Recent has shown that plasma can destroy PFAS when injected into contaminated water. The plasma, an activated gas made in regular air at atmospheric pressure, is made of energetic electrons, ions and excited species. The energy lies essentially in the low-mass electrons, ions and photons. In this case, nonthermal plasmas are produced by fast high voltage pulses. The water in contact with such plasmas is therefore not heated and, in fact, these plasmas are even gentle enough to treat biological tissue in a field called plasma medicine.

Upon contact with water, the cold plasma produces ions, solvated electrons, excited molecules, ultrasound waves, shockwaves and UV light that can break the fluorine-carbon bond. This feat is impressive given that the carbon fluorine bond is the strongest bond in organic chemistry. The energetic plasma processes also break the backbones of the carbon chains that make up PFAS compounds, creating smaller molecules, mineralizing the PFAS into harmless remnants. Conventional water treatment methods cannot destroy this toxin, so advanced methods are critical.

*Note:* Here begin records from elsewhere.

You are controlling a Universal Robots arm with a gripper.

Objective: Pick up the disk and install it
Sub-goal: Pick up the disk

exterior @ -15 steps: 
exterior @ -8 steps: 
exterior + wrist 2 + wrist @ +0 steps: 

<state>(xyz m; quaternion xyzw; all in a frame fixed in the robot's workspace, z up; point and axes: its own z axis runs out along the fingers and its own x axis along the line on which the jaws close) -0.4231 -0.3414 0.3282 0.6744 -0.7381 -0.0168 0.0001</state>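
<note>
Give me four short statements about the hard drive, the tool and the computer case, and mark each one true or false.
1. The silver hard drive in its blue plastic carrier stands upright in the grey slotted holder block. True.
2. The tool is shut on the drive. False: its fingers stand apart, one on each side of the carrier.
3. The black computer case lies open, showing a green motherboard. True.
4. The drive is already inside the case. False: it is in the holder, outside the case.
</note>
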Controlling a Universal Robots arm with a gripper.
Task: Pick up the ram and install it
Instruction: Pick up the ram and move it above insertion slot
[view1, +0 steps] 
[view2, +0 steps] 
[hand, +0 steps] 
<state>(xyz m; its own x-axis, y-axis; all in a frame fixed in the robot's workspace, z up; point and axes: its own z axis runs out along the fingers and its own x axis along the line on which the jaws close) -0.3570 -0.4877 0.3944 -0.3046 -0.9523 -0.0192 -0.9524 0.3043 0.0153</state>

"Laboratory demonstrations show cold plasma can get rid of a lot of contaminants in water, removing them almost completely. It opens up a new opportunity to treat these legacy chemicals," said John Foster, a professor of nuclear engineering and radiological sciences and aerospace engineering at U-M and senior author of the study.

While the approach is effective, plasma injection is energy-intensive and expensive, making it challenging to introduce on the industrial scale.

Entropy-reversing patterns

Instead of dissipating like the ripples from a raindrop on a pond's surface, plasma patterns become more complex as they radiate outwards. In these entropy-reversing patterns, more of the water's surface area comes in contact with the plasma.

"These processes are governed by non-equilibrium thermodynamics. Here energy and reactive species are deposited by the plasma locally in an open system such that deposited species concentration never approaches thermodynamic equilibrium as reactants cannot build up. Without reactant depletion, these open systems are susceptible to self-organization. These pattern footprints are larger and thus can be used to increase plasma contact area," Foster said.

If it's possible to manipulate the patterns, they could help treat larger volumes of water more efficiently.

When studying the self-organized patterns, a ceiling light caught a researcher's eye, helping to notice the water beneath the plasma was textured—similar to how the sun's glint on the ripples of a pool shows the surface is not flat.

"The deformed liquid surface had always been there, but I suddenly realized while looking at the liquid surface at a certain angle. Science is everywhere, pure and coherent," said Zimu Yang, a doctoral graduate of nuclear engineering and radiological sciences at U-M and first author of the study.

Capturing the water patterns below

As the plasma-water interactions happen within about 10 microseconds, or 10 millionths of a second, the research team developed a specialized, high-speed camera setup to capture the moment of surface perturbation.

In the experimental setup, a plasma jet is positioned just a few millimeters above the water surface. A speckled laser points down at the water from an angle, ensuring the camera will capture how the resulting wave patterns reflect the light.

The researchers synchronized the high-speed camera to the fast, high-voltage plasma jet pulses to capture the exact moment the plasma and water interact. The images revealed that the plasma pushes the water away via an electrical field, creating a mirror image of the electrical forces coming from the plasma pattern above it.

To understand how the patterns evolve, the researchers repeated the experiment many times while increasing the time between pulse and camera capture. Precisely timed shots confirmed that the plasma pattern causes the water deformation, not the other way around. At the pattern boundary, surface waves form. The resulting waves are driven by the plasma pattern and could be altered by adjusting the gas flow rate and heating rate of the plasma.

"If this could be controlled and perhaps enlarged, plasma methods can be scaled up to treat larger volumes and ultimately be integrated into water treatment plants to remove contaminants, including PFAS," said Yang.